Eyebrows are certain to be raised among many of the company's shareholders by Mr Sugden's bumper pay-off, understood to be worth pounds 420,000, or two years' salary. Having brought the company to market in 1986, he has overseen a slump in the share price from a high of 479p only two years ago.
The successful bidders for Geest's banana operations are Fyffes, the Irish food group, and the Windward Islands Banana Development and Exporting Company (Wibdeco). A spokesman for the consortium's advisers, Samuel Montagu, said the price paid, although much higher than recent press speculation, was deceptive. It included pounds 55m to cover leasing obligations on two ships and represented only seven times profits in a normal year's trading.
Trading in recent years has been anything but normal, with Geest hit hard by disease and tropical storms. Black Sigatoka, a fungal disease, hit the Costa Rican crop in 1994 soon after that plantation had been set up and two hurricanes, Debbie and Louis, struck the Windward Islands. Oversupply of so-called dollar bananas from central America has also sent the price of bananas to its lowest level for 20 years, squeezing margins.
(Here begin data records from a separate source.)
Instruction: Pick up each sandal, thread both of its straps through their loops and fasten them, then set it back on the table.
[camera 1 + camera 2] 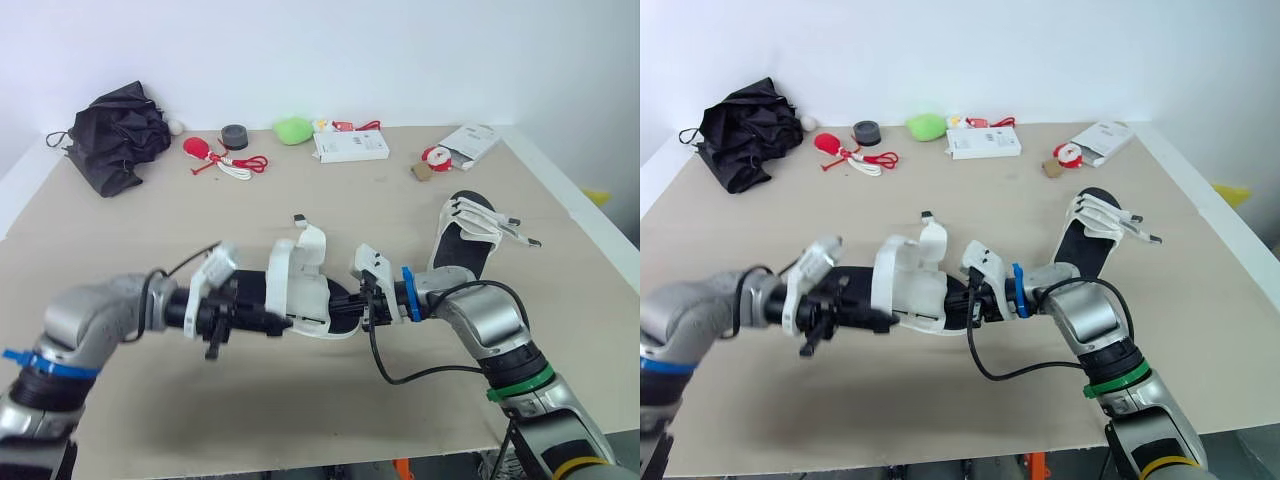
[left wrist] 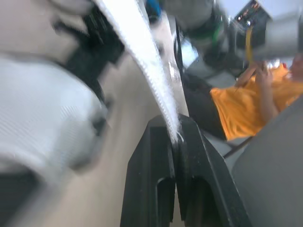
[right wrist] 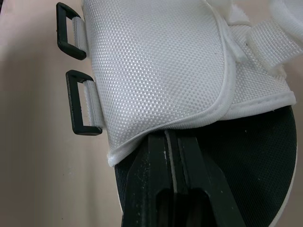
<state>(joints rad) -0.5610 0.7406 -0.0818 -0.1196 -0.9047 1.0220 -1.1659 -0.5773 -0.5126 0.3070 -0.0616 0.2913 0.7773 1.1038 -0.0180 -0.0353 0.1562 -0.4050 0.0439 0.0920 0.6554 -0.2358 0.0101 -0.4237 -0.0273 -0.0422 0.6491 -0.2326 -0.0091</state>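
Note:
A white-strapped sandal (image 1: 300, 275) with a black sole is held just above the table (image 1: 120, 250) between my two grippers. My left gripper (image 1: 278, 322) is shut on a white strap edge (image 2: 156, 71) at the sandal's left side. From the right, my right gripper (image 1: 347, 305) is shut on the rim of the white upper (image 3: 161, 66), above the black insole (image 3: 255, 151). Two black loops (image 3: 83, 111) stick out from the upper, empty. A second sandal (image 1: 470, 235) lies on the table to the right, its straps loose.
Along the table's far edge lie a black folded umbrella (image 1: 120, 135), red corded items (image 1: 225, 160), a black roll (image 1: 234, 136), a green toy (image 1: 293, 130), a white box (image 1: 350, 147) and a white packet (image 1: 468, 143). A person in orange (image 2: 241, 113) sits beyond the table.

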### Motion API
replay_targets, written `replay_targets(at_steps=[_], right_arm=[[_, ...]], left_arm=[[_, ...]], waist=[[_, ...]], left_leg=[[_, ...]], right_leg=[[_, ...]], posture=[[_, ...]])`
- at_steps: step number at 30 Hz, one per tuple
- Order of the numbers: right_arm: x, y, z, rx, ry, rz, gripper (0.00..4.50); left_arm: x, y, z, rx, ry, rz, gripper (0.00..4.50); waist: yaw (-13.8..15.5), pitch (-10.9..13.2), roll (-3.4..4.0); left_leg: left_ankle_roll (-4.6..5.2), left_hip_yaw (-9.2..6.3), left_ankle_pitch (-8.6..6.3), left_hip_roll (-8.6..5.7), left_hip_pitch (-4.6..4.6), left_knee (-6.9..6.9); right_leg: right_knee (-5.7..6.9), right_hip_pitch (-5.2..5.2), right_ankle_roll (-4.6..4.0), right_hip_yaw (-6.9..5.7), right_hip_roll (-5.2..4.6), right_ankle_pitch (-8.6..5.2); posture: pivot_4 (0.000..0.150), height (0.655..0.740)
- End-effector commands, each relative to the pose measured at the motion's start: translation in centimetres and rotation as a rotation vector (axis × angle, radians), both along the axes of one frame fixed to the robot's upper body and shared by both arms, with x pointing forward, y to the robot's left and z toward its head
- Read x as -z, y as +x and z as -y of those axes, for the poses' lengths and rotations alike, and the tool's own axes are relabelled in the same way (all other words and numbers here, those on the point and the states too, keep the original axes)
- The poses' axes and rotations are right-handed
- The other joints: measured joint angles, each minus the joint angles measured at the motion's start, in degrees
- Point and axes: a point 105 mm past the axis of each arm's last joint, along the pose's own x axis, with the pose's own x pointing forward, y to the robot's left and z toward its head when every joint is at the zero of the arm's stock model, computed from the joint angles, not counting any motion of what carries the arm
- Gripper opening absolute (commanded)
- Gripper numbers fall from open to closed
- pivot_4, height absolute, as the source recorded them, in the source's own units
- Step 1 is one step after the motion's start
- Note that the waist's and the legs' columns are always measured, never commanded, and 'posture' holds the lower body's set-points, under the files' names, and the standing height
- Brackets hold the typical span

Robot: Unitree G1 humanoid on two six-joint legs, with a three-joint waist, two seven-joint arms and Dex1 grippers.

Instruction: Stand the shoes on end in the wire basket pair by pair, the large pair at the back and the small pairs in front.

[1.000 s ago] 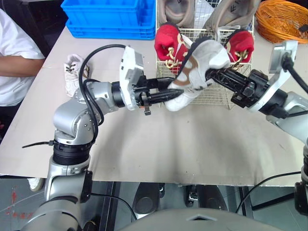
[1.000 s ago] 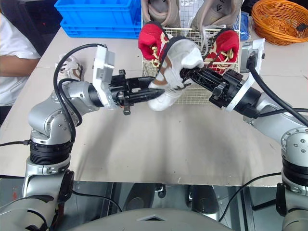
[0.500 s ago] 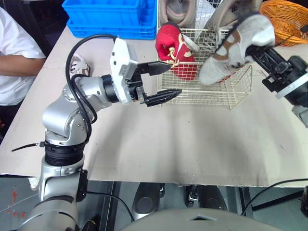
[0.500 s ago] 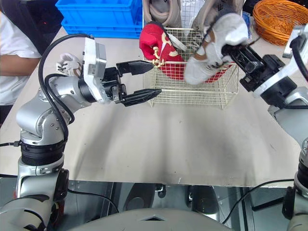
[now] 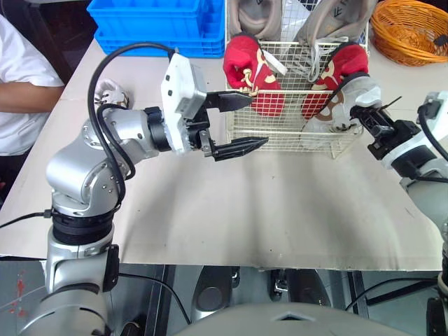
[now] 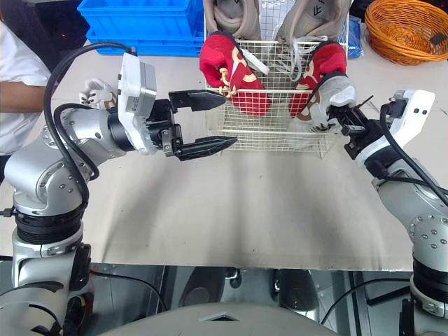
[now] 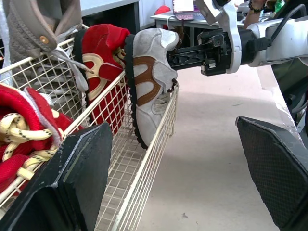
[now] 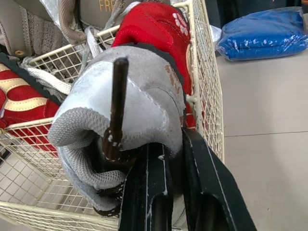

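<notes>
Grey shoe [image 5: 341, 105] in right hand [image 5: 358, 113] now inside wire basket [image 5: 280, 138], against red shoe [image 5: 337, 65].

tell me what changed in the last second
The left gripper let go of the grey shoe, opened and drew back. The right gripper, shut on it, swung it up and rightward, then lowered it on end into the front right corner of the basket, beside a red shoe. The other red shoe and large pair stayed put.
</notes>
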Motion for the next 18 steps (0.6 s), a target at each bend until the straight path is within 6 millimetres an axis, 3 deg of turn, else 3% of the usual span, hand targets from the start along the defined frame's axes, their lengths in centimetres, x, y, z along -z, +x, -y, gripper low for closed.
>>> replay_targets(at_steps=[1,8,18], right_arm=[[-0.8,-0.1,0.8,0.029,-0.009,0.031,0.97],[-1.3,-1.0,1.8,0.003,-0.049,0.030,4.33],[-2.0,-4.8,3.5,-0.192,-0.264,0.057,4.46]], left_arm=[[-0.7,-0.8,0.0,0.019,0.001,0.041,4.50],[-0.6,-0.3,-0.8,-0.014,0.001,0.035,4.50],[-1.1,0.9,-2.7,-0.082,0.019,0.045,4.50]], waist=[[0.0,0.0,0.00],[0.0,0.0,0.00],[0.2,0.0,0.00]], left_leg=[[0.00,0.00,0.00,0.00,0.00,0.00],[0.00,0.02,0.00,0.00,-0.01,0.00],[0.01,0.02,-0.01,-0.01,-0.03,0.00]], right_leg=[[0.00,0.00,0.00,0.00,0.00,0.00],[0.01,-0.03,0.00,0.03,0.00,0.00],[0.00,-0.02,0.00,0.03,0.00,0.00]], posture=[[0.150,0.6860],[0.150,0.6860],[0.150,0.6860]])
Fyffes and Wibdeco are putting pounds 20m each into the joint venture with the remaining cash coming from bank debt. The banana business is expected to be operated on an arm's length basis from the two partners' other businesses.
Wibdeco is owned by the governments and banana growers of the Windward Islands, which comprise Saint Lucia, Saint Vincent and Grenadines, Grenada and Dominica. It is responsible for co-ordinating banana production and distribution.
The organisation is the sole exporter of bananas from the islands and acts as the umbrella for 20,000 small growers for whom bananas are the principal source of revenue. Banana- growing began in the islands in 1953, when Geest became directly involved in a programme to set up the industry.
The deal is expected to give Fyffes about a fifth of the European market. Geest will book a profit of pounds 21.5m on the deal and use the cash proceeds to invest in its convenience foods, where it has strong market positions.
Given the similarity of the Fyffes and Geest operations, analysts believe there is huge scope for cost savings in a combined operation, which is thought to explain the successful bidders' willingness to pay top dollar for the operation. A rival bid from Ecuadorean producer Noboa is believed to have been slightly lower.